In tempo di guerra, anche vissuta in remoto virtuale, le notizie militari tecniche, tattiche, strategiche sono trascurate e chi ne tratta rischia di impattare nel sospetto di profilo sadico maniacale. L’informazione, quasi fiction, inquadra i feriti, i bambini malati, i bambini, le partorienti, le donne, e tra i non feriti, i bambini, le donne, gli sfollati, persino gli animali; poi, dal lato nemico, i manifestanti, i dissenzienti e teoricamente gli arrestati, se fosse possibile vederli bene e intervistarli, infine i prigionieri pentiti; molto dopo i combattenti della guerra giusta, oscurati i nemici, anche quando si tratta delle loro mostruosità. Tutti esattamente in quest’ordine.

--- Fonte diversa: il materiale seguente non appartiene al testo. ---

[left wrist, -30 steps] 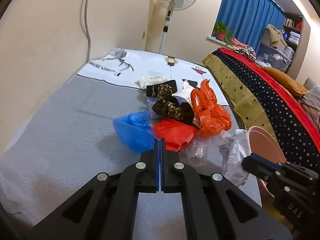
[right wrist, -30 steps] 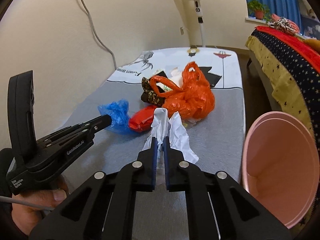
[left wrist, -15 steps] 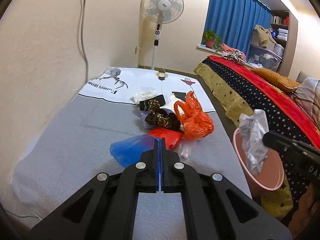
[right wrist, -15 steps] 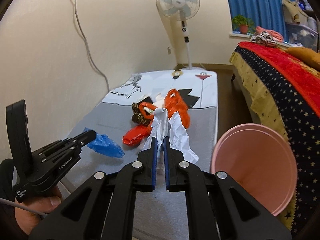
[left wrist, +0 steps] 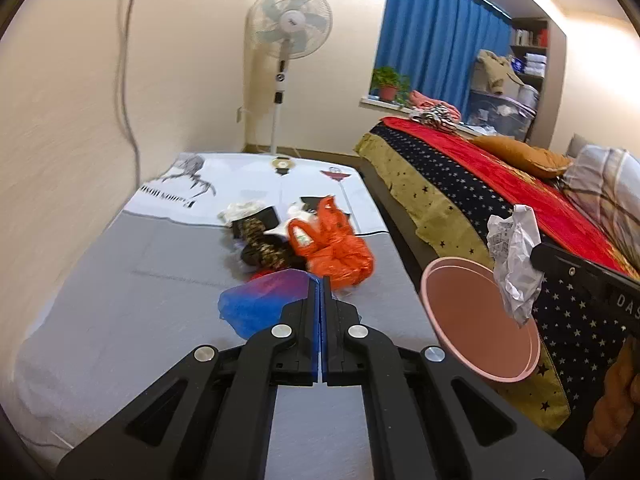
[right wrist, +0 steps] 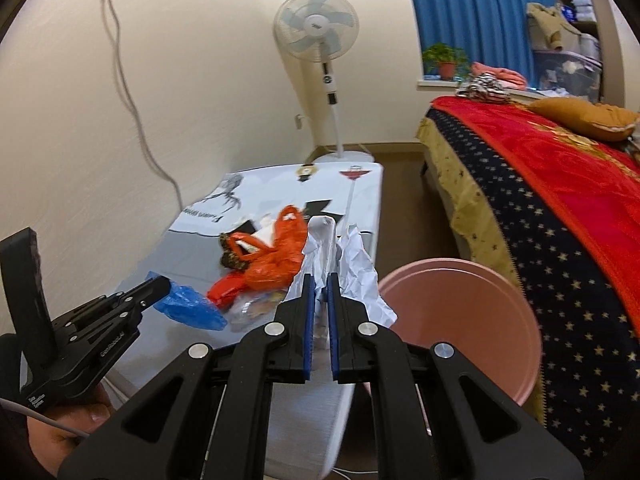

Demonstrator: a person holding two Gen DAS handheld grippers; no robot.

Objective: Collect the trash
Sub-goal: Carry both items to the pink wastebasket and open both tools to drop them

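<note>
**Entry: trash collection, transfer to bin**

- Right hand-held gripper (right wrist: 319, 280): jaws narrow, clamped on a crumpled white paper (right wrist: 352, 268) that hangs above the near rim of the pink bin (right wrist: 480, 320).
- Left hand-held gripper (left wrist: 319, 284): jaws fully closed, pinching a blue plastic bag (left wrist: 256, 304) lifted over the near edge of the mattress (left wrist: 120, 300).
- Hazard: the paper hangs at the rim, not over the middle; released here it would likely catch the lip and drop to the floor between mattress and bed (right wrist: 560, 208).
- Hazard: the blue bag is thin and held by an edge; it could slip out.
- Remaining on the mattress, mid-surface: orange plastic bag (left wrist: 336, 248), red bag (right wrist: 224, 292), clear wrapper (right wrist: 256, 308), dark patterned cloth (left wrist: 260, 248).
- Surroundings: standing fan (left wrist: 288, 32) beyond the far end, blue curtain (left wrist: 440, 40), wall cable (right wrist: 132, 100).
- Obstruction: nothing stands between either load and the bin; the two grippers would crowd over its mouth.
</note>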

L’epoca traumatizzata non conosce storia, solo un incubo perenne acronico multidisciplinare emulti-tecnologico, retto da innumerevoli complotti; imputa gli eventi alla malvagità di dei in cui non crede, ne somatizza gli effetti e deve evadere dalla testimonianza etica necessaria ed insieme impossibile. Guarda la guerra e la confonde con l’orda dell’Occhio di fuoco Rosso. Guarda le serie di Tolkien come fossero guerre vere, pillole a portata di mano.